DATA LISTING below:

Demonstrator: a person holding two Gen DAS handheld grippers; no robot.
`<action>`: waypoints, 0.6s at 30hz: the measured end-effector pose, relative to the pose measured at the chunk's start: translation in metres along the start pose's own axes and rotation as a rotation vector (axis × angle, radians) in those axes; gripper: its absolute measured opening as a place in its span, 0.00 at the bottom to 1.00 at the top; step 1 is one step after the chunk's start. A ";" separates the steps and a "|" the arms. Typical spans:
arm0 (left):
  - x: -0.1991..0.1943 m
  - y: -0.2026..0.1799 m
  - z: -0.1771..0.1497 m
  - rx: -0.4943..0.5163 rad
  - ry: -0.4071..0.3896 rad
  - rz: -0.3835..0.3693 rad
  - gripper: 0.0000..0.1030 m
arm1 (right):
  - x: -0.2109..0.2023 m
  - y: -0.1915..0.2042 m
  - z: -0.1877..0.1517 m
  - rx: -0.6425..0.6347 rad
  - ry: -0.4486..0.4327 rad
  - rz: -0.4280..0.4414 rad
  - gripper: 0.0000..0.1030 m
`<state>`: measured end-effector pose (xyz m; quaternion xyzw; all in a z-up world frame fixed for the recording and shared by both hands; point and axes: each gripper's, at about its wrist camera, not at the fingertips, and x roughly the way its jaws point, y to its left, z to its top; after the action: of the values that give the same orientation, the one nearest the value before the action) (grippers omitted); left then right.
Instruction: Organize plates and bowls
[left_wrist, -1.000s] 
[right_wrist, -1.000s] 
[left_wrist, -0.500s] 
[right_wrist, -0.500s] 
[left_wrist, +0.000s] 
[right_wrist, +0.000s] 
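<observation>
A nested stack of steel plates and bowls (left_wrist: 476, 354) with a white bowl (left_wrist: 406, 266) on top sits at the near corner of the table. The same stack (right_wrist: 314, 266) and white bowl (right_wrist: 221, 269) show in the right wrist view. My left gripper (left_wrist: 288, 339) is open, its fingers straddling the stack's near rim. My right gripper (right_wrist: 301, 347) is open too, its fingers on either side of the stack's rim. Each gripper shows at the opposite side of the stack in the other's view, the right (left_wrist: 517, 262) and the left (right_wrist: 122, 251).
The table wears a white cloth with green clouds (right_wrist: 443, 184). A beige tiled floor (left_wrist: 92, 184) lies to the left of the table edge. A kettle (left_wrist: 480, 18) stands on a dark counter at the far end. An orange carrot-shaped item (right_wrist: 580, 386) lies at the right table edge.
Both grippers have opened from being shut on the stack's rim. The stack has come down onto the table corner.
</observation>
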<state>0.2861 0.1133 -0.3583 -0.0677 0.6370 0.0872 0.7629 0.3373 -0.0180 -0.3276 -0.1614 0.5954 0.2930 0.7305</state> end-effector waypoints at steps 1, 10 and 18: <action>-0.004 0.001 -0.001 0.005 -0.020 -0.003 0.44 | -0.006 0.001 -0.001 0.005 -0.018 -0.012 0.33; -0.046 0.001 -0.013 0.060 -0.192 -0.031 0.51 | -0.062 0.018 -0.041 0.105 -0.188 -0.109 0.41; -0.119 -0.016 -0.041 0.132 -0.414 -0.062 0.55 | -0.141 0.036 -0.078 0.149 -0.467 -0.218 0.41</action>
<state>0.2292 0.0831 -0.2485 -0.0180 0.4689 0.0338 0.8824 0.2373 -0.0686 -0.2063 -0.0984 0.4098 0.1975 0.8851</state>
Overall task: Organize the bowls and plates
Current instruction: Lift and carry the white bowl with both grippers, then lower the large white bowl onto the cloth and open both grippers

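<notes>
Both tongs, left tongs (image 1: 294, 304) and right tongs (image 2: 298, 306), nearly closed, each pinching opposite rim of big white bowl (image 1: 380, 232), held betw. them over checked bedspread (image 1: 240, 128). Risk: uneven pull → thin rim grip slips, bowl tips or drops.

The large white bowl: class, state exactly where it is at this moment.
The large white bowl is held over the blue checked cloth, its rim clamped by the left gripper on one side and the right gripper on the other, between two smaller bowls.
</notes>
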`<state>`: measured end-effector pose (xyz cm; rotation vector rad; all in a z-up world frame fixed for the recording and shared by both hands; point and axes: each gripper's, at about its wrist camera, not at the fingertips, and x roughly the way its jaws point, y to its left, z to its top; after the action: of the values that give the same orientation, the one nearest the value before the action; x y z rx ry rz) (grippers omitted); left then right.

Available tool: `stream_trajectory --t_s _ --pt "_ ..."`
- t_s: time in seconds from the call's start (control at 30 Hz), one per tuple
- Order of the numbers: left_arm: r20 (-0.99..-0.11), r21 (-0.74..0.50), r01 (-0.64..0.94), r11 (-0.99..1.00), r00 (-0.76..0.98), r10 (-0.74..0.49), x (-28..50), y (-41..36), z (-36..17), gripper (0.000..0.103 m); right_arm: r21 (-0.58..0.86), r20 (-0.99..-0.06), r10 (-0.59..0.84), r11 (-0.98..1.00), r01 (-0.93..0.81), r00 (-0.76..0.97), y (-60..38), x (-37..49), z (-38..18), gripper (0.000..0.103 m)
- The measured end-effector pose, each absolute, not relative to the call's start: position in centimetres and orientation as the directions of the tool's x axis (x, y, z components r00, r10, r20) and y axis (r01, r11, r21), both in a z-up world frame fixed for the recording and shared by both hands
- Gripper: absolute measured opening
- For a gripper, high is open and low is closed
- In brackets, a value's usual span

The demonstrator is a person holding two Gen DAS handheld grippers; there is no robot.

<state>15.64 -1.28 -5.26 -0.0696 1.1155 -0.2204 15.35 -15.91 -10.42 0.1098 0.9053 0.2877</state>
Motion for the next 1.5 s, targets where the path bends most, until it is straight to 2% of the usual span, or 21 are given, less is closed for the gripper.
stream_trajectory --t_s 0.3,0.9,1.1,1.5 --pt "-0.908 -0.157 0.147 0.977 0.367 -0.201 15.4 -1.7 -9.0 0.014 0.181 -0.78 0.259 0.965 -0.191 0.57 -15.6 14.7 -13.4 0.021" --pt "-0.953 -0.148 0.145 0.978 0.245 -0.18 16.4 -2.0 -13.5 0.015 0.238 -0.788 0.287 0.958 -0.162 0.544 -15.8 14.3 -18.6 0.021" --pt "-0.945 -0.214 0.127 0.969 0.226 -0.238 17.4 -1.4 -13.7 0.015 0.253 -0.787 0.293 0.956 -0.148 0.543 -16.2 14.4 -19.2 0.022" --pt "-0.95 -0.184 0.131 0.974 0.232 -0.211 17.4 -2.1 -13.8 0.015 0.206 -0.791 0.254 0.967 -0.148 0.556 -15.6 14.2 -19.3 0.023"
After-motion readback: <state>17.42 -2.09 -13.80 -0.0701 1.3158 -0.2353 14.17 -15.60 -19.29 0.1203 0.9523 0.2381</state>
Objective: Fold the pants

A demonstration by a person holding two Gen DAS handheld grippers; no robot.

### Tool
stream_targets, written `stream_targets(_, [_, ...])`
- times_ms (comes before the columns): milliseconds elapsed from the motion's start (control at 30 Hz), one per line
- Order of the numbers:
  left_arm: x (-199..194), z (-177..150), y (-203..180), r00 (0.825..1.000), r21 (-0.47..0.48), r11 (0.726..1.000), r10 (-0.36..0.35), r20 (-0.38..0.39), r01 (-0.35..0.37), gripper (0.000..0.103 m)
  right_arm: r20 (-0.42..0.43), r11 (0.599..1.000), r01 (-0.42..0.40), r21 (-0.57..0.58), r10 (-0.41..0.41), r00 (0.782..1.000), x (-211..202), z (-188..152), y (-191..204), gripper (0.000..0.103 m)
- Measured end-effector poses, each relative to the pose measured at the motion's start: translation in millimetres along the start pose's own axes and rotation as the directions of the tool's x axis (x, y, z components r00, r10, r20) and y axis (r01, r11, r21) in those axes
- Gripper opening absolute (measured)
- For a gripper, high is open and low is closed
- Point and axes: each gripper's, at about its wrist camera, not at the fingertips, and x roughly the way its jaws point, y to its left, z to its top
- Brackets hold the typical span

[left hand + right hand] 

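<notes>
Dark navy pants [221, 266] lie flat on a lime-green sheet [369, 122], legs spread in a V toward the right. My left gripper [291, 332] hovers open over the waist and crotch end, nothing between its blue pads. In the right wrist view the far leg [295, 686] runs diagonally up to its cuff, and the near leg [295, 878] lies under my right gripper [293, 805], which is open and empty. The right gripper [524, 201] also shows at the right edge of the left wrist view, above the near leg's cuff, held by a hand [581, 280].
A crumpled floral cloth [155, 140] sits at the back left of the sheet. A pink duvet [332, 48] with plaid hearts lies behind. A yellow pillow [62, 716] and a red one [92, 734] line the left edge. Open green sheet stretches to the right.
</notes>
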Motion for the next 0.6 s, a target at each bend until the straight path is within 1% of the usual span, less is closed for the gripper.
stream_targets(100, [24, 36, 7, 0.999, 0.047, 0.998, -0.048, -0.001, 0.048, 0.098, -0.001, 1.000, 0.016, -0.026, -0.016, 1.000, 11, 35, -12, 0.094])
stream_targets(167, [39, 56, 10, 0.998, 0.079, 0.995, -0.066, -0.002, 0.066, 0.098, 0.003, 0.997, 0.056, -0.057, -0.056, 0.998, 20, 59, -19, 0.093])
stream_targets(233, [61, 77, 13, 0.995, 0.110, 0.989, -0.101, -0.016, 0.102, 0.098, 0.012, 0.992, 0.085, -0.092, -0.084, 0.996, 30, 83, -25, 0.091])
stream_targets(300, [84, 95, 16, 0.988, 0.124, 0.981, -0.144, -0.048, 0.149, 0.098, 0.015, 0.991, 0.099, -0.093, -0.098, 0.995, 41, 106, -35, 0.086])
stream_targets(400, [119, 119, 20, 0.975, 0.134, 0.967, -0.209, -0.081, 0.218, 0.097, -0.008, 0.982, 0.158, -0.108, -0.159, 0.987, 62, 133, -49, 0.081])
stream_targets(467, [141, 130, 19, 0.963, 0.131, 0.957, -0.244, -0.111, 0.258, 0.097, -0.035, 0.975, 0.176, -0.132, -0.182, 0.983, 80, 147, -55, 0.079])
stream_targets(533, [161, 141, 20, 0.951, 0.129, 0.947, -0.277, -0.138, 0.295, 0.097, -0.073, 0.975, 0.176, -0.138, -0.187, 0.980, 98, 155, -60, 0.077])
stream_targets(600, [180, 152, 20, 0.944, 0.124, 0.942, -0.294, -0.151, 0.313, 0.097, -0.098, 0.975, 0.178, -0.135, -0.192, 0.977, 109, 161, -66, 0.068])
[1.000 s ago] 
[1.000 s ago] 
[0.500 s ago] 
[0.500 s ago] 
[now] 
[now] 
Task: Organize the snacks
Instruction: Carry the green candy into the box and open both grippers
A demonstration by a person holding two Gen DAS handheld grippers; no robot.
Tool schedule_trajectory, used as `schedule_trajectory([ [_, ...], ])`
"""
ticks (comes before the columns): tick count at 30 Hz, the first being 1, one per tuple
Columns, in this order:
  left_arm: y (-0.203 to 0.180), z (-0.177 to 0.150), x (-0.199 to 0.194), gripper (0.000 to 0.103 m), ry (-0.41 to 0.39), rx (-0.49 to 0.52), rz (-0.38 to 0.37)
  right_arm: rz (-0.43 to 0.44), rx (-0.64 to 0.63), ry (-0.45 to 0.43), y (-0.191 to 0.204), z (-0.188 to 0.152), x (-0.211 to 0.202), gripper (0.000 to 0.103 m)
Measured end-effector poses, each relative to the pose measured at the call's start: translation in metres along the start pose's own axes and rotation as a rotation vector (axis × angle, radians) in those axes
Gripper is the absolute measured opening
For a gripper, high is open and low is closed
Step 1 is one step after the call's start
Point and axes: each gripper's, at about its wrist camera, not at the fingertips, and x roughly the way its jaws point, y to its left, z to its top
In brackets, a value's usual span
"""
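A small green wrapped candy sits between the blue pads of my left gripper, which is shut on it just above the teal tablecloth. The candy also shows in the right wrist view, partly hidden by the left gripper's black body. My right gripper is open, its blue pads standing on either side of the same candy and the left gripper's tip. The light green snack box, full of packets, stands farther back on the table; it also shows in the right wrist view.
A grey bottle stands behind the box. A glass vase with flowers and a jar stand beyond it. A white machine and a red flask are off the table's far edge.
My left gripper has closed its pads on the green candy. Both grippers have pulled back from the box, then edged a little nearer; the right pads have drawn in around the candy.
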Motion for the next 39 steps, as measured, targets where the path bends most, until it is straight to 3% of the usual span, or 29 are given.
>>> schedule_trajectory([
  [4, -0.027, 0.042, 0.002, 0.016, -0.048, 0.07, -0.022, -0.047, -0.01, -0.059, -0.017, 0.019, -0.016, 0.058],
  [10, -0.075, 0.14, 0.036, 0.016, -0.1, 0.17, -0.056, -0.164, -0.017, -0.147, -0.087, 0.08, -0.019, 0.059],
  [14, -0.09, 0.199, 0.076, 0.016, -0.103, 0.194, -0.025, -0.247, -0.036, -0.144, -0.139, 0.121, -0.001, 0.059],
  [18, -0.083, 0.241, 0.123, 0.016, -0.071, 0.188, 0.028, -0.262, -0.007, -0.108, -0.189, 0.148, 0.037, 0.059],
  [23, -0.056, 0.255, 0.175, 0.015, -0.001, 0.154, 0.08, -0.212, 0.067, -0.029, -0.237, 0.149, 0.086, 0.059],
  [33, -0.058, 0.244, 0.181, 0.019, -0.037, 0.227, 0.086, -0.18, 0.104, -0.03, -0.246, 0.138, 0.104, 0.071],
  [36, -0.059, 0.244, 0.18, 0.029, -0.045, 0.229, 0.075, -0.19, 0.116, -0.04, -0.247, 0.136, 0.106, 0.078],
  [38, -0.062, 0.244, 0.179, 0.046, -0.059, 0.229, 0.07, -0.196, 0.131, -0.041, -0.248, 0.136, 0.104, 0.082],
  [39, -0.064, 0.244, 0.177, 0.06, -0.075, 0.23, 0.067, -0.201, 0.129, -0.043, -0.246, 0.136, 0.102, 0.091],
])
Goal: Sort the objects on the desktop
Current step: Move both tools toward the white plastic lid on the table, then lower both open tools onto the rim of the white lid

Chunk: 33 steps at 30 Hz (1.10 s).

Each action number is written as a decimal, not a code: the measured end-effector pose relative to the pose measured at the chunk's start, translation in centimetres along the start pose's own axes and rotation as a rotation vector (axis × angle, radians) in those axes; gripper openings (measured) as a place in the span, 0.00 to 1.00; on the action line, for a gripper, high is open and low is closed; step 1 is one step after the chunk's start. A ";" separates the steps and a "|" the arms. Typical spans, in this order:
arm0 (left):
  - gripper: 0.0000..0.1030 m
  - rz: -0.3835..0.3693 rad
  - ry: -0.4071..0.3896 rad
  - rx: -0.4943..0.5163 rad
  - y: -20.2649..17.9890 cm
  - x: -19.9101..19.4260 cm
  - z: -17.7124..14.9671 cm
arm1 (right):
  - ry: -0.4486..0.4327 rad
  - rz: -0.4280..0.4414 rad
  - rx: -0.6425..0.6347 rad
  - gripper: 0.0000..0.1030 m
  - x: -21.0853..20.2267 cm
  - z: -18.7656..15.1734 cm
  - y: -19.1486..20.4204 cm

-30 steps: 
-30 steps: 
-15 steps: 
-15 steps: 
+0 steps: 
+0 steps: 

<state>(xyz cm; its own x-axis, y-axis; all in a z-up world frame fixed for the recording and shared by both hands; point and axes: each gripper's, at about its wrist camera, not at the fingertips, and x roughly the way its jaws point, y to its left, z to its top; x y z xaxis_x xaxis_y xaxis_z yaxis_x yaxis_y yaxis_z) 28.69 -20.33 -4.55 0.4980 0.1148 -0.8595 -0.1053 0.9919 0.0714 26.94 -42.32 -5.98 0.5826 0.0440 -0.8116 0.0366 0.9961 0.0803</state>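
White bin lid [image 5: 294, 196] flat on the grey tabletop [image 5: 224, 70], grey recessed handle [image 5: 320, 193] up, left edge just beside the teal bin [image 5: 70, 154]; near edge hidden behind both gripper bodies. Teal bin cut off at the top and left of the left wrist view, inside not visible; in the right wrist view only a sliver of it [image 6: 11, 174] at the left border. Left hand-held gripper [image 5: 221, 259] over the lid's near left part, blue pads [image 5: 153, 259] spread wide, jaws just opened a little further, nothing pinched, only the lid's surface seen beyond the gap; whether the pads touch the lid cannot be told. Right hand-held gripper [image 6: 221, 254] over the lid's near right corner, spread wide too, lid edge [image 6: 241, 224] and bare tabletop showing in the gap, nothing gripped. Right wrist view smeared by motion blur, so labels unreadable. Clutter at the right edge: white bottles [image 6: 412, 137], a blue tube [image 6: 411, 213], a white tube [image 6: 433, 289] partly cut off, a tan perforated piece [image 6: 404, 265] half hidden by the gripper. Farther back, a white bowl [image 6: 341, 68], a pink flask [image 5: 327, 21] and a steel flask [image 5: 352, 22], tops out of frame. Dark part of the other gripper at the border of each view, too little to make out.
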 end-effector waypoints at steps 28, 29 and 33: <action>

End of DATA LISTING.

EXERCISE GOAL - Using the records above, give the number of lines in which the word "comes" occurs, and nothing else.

RESULT FOR THIS EXERCISE - 2